I loved the opening third or so, before the dr leaves the city. This had all the wonders that Reynolds can describe so well, a noir style city of varied technologies and cultures, a decent mix of murky politics and murky characters, and a healthy dose of intreague as well. Once Quillion (our doctor) left the city though, it all became a little bland. His companions were even more one dimensional than himself, the countryside unvaried, and the mysterious Swarm when we finally get to meet it, equally rushed and uniform. Quillion really didn't seem to be motivated to take the actions that he did, and everyone else including the leader of the Swarm went along far far too easily to be believable. One major failing which jumped out at me is in having characters familiar with higher technologies - such as liquid cryogens- that they've never met or experienced in their lifetimes in low tech zones.
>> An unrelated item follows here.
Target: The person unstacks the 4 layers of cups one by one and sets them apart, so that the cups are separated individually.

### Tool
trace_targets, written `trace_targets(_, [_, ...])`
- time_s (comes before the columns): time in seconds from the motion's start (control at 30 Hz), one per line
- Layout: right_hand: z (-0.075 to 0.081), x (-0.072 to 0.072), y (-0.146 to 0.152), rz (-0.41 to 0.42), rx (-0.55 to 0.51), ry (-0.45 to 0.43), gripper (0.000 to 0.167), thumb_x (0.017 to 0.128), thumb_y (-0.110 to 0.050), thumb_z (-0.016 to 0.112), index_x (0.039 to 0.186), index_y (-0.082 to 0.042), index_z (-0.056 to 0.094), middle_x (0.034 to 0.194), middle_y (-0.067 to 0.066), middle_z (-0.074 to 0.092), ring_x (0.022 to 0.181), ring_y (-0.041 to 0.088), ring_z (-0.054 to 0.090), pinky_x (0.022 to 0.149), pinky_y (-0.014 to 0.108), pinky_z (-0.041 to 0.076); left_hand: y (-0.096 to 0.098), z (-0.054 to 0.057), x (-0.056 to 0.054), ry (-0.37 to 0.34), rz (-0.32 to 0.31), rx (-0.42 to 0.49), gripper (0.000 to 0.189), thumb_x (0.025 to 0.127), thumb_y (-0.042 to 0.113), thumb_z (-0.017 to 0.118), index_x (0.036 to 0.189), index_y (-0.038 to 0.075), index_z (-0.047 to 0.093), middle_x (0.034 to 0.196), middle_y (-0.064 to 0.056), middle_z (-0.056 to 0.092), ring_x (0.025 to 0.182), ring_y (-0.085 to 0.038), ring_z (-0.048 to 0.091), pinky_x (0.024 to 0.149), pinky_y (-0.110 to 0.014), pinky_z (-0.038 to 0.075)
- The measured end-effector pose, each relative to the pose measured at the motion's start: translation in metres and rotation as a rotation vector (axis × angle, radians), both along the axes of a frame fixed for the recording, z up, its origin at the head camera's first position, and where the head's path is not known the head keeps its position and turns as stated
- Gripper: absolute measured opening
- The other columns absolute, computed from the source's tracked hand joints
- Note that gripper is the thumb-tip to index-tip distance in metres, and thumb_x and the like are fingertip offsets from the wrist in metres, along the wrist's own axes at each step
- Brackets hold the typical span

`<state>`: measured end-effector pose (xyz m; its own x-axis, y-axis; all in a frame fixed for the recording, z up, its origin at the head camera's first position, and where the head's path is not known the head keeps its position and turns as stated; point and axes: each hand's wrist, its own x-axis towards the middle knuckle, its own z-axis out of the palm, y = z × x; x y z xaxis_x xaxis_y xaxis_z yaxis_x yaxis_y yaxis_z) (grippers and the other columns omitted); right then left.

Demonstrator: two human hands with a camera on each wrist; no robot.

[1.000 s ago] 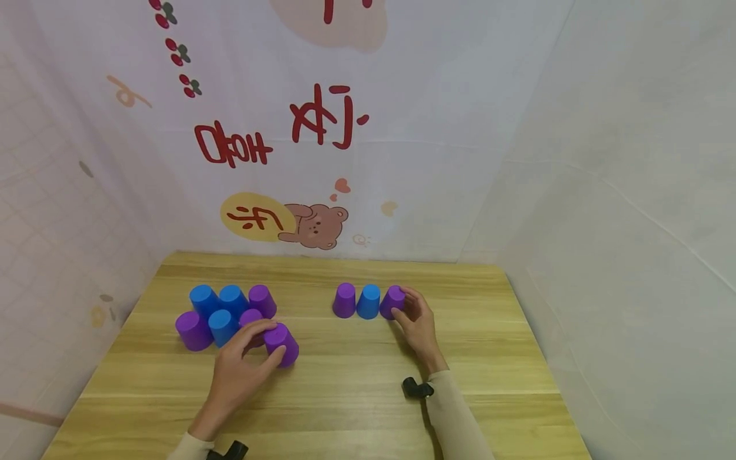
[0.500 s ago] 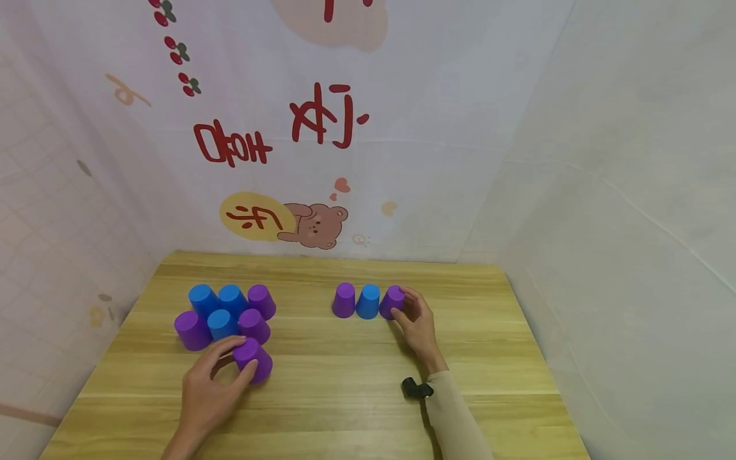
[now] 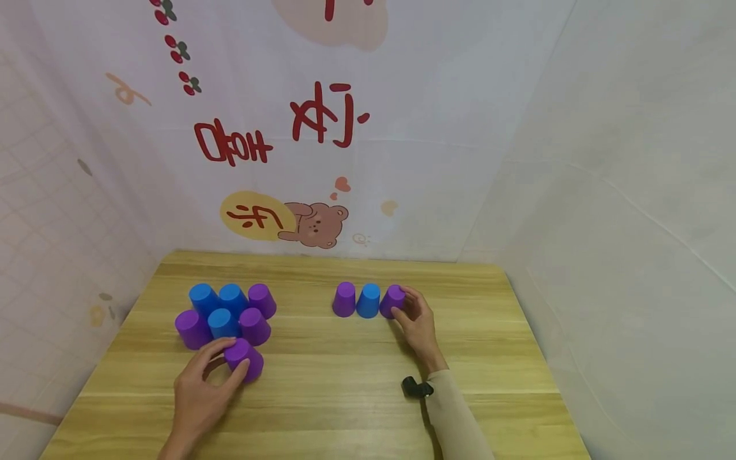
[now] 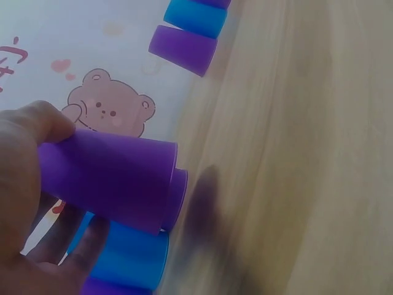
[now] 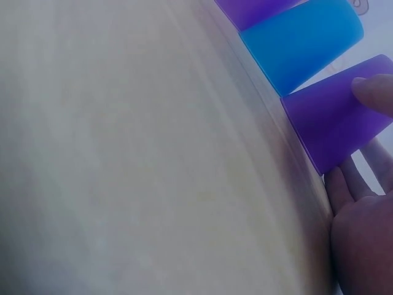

On the plus side, the opening is really good, and the rest of the writing is captivating enough, and from many authros wouldn't merit much criticism. Quliion is put into a variety of positions where choosing the best course of action is not easy - best for himself, or the city or a young girl. Such moral quandries do help make the story more than the average dystopian tale. It's only that I know how good Reynolds can be on his best form, that I find this one slightly dissappointing. For those who don't liek hard SF this might be a more accessible entry to Reynolds' work, but to me it mostly feels like prequel, only without any of the surrounding series information that makes sense of it all. The ending is left somewhat ambiguous, so that scope for a sequel is left open - but I hope not.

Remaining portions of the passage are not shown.